Transmission Electron Microscopy

Transmission electron microscopy (TEM) is considered an important tool for the determination of the atomic and electronic structure of various materials. The study includes the analysis of high-temperature superconductors, ferroelectric and ferromagnetic (spontaneous electric and magnetic polarization) devices, nanoscale quantum systems for neuromorphic (brain-inspired) computing, catalysts, and batteries. These are possible due to their high spatial resolution down to a fraction of an angstrom, or one hundred millionth of a centimeter. On the other hand, a conventional TEM has a video rate of roughly 30 frames per second, or 33 milliseconds, i.e., too slow to capture atomic vibration, lattice motion, charge transfer, ion transport, electric and magnetic switching, and other dynamic processes in these materials. This limitation is mainly due to the electron beam produced in TEM being continuous, rather than pulsed.
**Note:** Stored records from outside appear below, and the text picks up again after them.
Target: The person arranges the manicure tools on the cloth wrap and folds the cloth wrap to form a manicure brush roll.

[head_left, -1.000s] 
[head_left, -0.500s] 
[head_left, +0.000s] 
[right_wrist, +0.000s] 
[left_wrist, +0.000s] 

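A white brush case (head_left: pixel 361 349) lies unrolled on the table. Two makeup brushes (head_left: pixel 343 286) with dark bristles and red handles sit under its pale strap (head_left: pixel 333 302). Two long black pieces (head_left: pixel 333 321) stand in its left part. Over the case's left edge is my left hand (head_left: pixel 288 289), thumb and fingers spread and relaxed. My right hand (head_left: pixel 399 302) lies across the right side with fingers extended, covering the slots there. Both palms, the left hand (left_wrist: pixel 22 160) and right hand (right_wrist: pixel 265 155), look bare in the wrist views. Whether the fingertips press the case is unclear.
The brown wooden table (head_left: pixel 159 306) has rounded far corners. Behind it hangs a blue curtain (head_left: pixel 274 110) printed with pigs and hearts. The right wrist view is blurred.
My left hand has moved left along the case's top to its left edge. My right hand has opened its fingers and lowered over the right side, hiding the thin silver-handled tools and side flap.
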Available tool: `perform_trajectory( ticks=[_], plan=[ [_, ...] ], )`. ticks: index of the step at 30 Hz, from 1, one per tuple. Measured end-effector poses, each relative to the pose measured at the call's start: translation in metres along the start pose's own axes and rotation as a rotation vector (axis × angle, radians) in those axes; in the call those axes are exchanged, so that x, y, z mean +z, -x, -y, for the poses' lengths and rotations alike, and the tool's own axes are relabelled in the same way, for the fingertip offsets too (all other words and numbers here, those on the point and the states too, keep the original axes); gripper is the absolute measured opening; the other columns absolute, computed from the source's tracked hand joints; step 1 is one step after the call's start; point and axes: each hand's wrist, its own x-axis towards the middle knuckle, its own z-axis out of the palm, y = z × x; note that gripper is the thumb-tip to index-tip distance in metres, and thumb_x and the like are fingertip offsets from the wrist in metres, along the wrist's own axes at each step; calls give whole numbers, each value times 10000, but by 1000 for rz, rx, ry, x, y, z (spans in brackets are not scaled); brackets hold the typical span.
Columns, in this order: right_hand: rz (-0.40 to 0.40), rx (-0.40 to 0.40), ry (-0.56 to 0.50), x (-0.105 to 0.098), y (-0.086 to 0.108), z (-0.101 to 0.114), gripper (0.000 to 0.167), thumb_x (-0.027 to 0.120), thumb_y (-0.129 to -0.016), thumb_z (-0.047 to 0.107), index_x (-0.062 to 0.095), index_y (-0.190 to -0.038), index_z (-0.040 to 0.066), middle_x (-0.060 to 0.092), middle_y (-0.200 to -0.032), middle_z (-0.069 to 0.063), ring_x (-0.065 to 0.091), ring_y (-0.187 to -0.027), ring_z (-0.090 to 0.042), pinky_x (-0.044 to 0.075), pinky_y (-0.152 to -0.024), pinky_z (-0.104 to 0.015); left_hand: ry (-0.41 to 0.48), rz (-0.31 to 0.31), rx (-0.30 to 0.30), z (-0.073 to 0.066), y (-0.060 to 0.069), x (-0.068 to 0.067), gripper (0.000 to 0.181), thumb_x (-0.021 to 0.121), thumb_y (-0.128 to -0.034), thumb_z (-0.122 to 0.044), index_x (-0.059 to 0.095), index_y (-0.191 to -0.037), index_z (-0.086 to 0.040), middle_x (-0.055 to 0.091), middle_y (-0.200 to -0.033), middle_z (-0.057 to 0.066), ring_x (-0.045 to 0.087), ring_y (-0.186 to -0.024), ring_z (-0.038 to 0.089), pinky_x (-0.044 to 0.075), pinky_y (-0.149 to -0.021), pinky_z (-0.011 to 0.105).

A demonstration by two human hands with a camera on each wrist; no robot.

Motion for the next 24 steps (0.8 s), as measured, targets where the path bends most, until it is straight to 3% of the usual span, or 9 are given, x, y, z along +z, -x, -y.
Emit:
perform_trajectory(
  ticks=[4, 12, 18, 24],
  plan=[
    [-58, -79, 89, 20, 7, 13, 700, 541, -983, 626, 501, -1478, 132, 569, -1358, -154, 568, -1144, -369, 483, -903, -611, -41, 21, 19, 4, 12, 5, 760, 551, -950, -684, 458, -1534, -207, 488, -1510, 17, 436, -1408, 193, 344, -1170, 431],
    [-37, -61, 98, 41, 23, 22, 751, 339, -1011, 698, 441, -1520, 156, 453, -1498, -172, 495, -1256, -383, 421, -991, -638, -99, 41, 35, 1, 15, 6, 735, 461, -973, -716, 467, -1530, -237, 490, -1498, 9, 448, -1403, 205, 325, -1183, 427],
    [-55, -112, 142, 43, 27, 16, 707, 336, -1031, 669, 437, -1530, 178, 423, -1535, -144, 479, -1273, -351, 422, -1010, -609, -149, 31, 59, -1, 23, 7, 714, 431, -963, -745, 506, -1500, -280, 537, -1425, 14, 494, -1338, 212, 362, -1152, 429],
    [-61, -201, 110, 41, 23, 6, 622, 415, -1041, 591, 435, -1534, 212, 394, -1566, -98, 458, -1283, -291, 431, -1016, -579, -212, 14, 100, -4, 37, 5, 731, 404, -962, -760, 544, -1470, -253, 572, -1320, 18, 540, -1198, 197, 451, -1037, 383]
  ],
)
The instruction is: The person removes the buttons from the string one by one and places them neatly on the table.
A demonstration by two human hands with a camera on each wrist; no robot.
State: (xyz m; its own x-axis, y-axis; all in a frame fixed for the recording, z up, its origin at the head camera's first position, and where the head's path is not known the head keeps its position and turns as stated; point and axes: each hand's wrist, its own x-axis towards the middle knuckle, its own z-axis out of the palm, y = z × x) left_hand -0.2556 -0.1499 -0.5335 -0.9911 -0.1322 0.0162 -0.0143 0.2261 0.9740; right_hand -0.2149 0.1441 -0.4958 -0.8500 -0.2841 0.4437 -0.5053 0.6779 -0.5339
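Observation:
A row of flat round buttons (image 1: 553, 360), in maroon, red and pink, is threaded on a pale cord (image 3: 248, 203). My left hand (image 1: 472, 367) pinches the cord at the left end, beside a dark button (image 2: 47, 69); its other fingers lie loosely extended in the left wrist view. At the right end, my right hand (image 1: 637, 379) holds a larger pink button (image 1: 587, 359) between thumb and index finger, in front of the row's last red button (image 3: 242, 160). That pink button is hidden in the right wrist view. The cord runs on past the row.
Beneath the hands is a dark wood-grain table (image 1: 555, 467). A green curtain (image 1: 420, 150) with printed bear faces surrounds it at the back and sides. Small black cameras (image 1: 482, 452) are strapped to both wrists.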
To overcome the above-mentioned drawback of TEM, a team of researchers at Brookhaven Lab replaced the lasers with an electron pulse system. For ultrafast TEM experiments, a team member introduced accelerator technology to “chop” the uninterrupted waveforms of electrons into ultrashort pulses down to 10 picoseconds with high repetition rates (megahertz to gigahertz) in stroboscopic mode.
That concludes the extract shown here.